Warren Court
Expansion of Free Exercise Rights
During the 1950s and 1960s, the Supreme Court,
under the leadership of Chief Justice Warren,
issued a series of groundbreaking rulings that
overturned long-standing precedents and policies
in civil rights and other areas, including the free
exercise of religion.
The court’s opinion in Braunfeld v. Brown (1961) was
an indication that the standards set out in Reynolds
and subsequent cases might change. In Braunfeld, the
court decided a legal challenge by several Orthodox
Jewish store owners to a Pennsylvania law that
required most retail stores to close on Sundays. The
Jewish businessmen argued that the law disadvantaged
people like themselves who closed on
Saturdays to observe their Sabbath and that the Free
Exercise Clause should be construed to exempt
them from the requirement to close on Sundays.

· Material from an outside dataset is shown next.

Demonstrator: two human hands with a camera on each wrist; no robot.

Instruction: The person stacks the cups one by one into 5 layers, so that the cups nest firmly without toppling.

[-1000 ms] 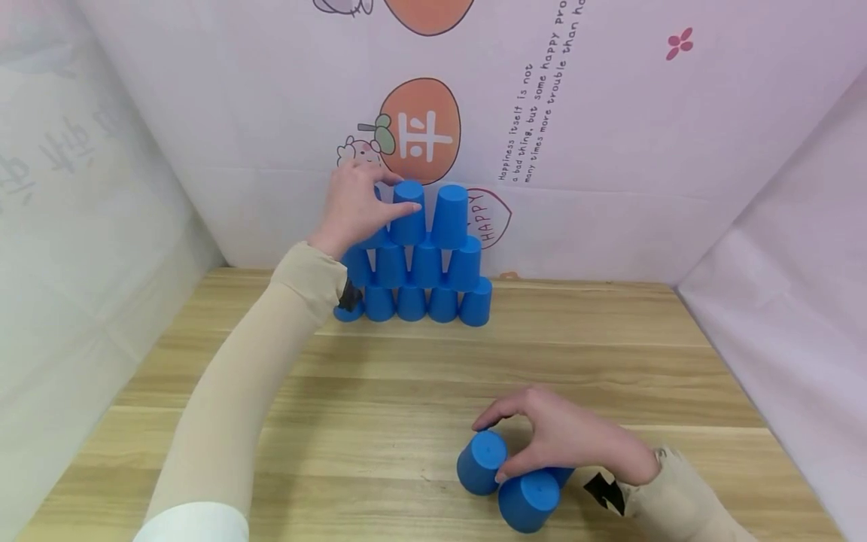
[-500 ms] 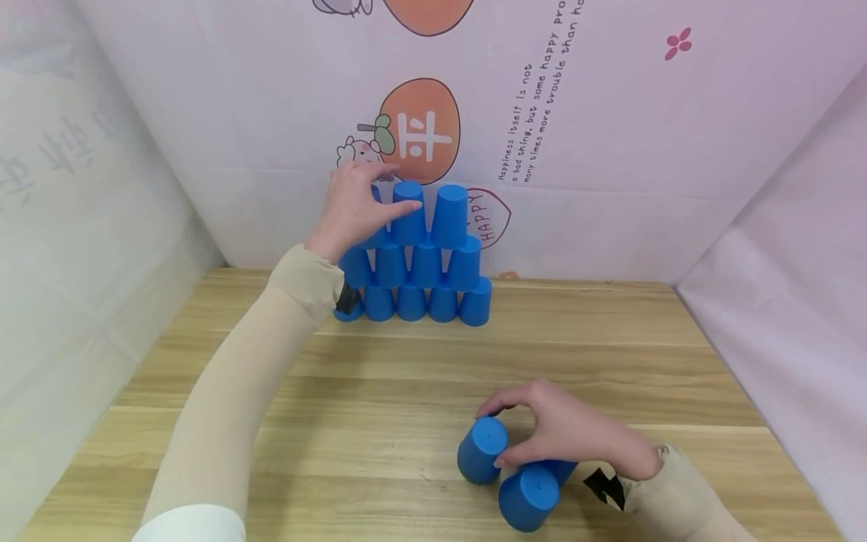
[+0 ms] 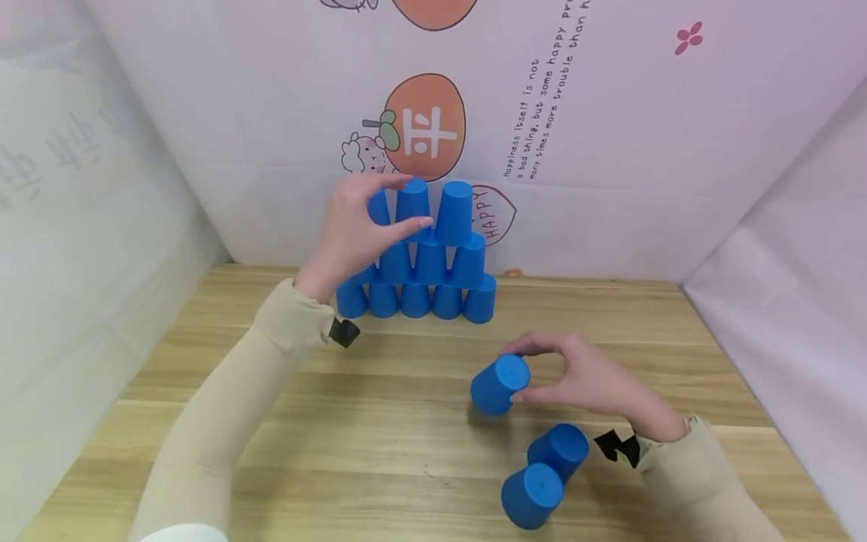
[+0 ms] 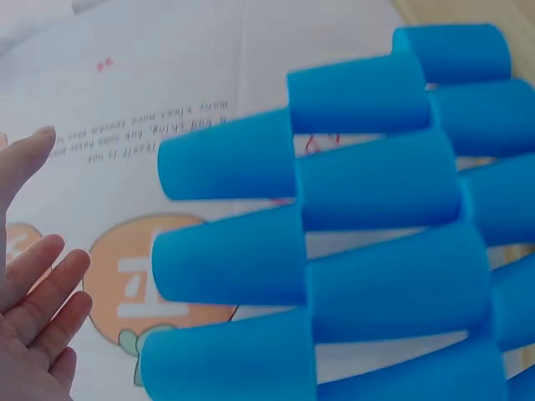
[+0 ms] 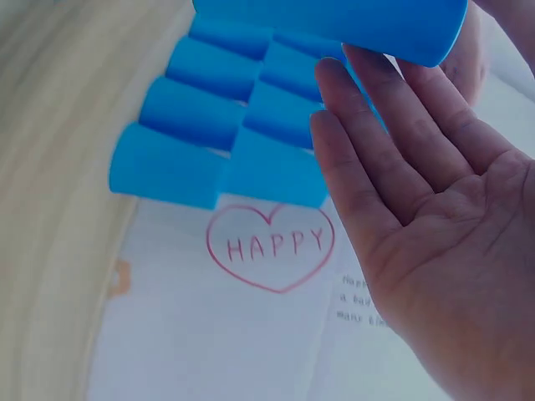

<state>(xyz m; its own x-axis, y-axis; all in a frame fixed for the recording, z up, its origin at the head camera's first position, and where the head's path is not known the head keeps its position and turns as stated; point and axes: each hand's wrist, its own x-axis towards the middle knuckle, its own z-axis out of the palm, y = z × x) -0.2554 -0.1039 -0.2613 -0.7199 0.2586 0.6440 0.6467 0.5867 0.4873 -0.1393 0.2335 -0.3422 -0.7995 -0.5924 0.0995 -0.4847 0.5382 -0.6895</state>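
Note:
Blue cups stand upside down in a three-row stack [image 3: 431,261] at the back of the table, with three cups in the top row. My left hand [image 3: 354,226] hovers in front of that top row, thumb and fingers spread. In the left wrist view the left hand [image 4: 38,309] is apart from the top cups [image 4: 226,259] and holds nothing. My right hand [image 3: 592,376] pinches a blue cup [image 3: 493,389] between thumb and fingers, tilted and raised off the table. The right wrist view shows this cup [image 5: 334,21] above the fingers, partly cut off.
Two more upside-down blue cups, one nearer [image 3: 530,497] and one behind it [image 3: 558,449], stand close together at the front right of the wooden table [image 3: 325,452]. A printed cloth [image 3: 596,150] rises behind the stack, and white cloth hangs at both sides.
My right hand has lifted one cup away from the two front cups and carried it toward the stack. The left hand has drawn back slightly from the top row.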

In the court’s majority opinion, Warren noted that
the burden of the law on the businessmen was
“indirect,” because it did not force them to violate
their own Sabbath. But even in a case of indirect
burdens, Warren wrote, the government
might not be justified in enforcing the law if it
could accomplish its purpose “by means which do
not impose such a burden.” In this instance, however,
Warren concluded that the government
lacked an easily administered alternative to
achieve its purpose – a uniform day of rest.
Accordingly, the court rejected the businessmen’s
argument. Nevertheless, the ruling suggested a
new receptiveness on the part of the court to the use of the Free Exercise Clause to protect religiously
motivated behavior.
Sherbert v. Verner (1963)
| Majority: | Minority: |
| Black | Harlan |
| Brennan | White |
| Clark | |
| Douglas | |
| Goldberg | |
| Stewart | |
| Warren | |
Two years later, in Sherbert v.Verner (1963), the
implications of Braunfeld became clear. Adele
Sherbert was a Seventh-day Adventist and thus
observed Saturday as the Sabbath. Her employer
fired her for refusing to work on Saturdays, and she
was unable to obtain other work because other jobs
she sought also required Saturday work. Public officials
in South Carolina rejected her application for
unemployment compensation on the grounds that
she had failed, without good cause, to accept “suitable
work when offered.” The government argued
that this policy protected its interest in preventing
people from making false claims of religious observance
in order to qualify for unemployment benefits,
and the state Supreme Court agreed.
In a landmark decision, the U.S. Supreme Court
reversed the state high court’s decision. Justice
William Brennan’s majority opinion described
South Carolina’s unemployment policy as a direct
burden on Sherbert’s religious freedom because it
forced her to choose between the Saturday
Sabbath required by her faith and eligibility for
unemployment benefits. “Governmental imposition
of such a choice,” Brennan wrote, “puts the
same kind of burden upon the free exercise of
religion as would a fine imposed against [Sherbert]
for her Saturday worship.”
Having determined that the law imposed a burden
on Sherbert’s religious liberty, the court went on
to establish an important doctrine for future cases.
When the state refuses to accommodate religiously
motivated conduct, Brennan wrote, it must show
that it has a “compelling interest” for denying such
claims. In other words, the government cannot
interfere with someone’s sincere religious practice
unless it can show that the interference furthers a
clear and important public interest.
Applying the compelling interest requirement to
free exercise cases was a marked departure from
the 1879 Reynolds polygamy decision. Indeed,
before Sherbert, the requirement of compelling
interest had appeared only in cases that involved
freedom of speech and racial discrimination. In
Sherbert, the court concluded that the government
had offered no proof to support its alleged interest
in preventing workers from making fraudulent
claims of Saturday religious observance in order to
qualify for unemployment benefits. The court
therefore ordered the state to pay Sherbert unemployment
benefits.
In his dissent, Justice John Marshall Harlan, joined
by Justice Byron White, argued that the court’s
opinion carved out a special exemption for religious
observance from the general requirement
that employees must be available for work. In
doing so, he wrote, the court compelled the state
to subsidize Sherbert’s religious practices. Although
the state was free to choose such a course, Harlan
asserted, the Constitution did not require it.
Many saw the Sherbert decision as a victory for the
principle that all religions should be treated equally
in the eyes of the law. In this case, South
Carolina had a Sunday closing law (similar to the
Pennsylvania law noted above) that favored workers
who observed Sunday as the Sabbath and protected
them against the hard choice imposed on
Sherbert and those of other faiths (like the Jewish businessmen in Braunfeld) whose Sabbath falls on
another day. But others saw the ruling as a path to
granting special privileges for religion. In particular,
they worried that the compelling interest test
would tip the balance in favor of religious exercise
and would lead to more and broader claims for
special religiously based exemptions from legal
requirements generally imposed on all citizens.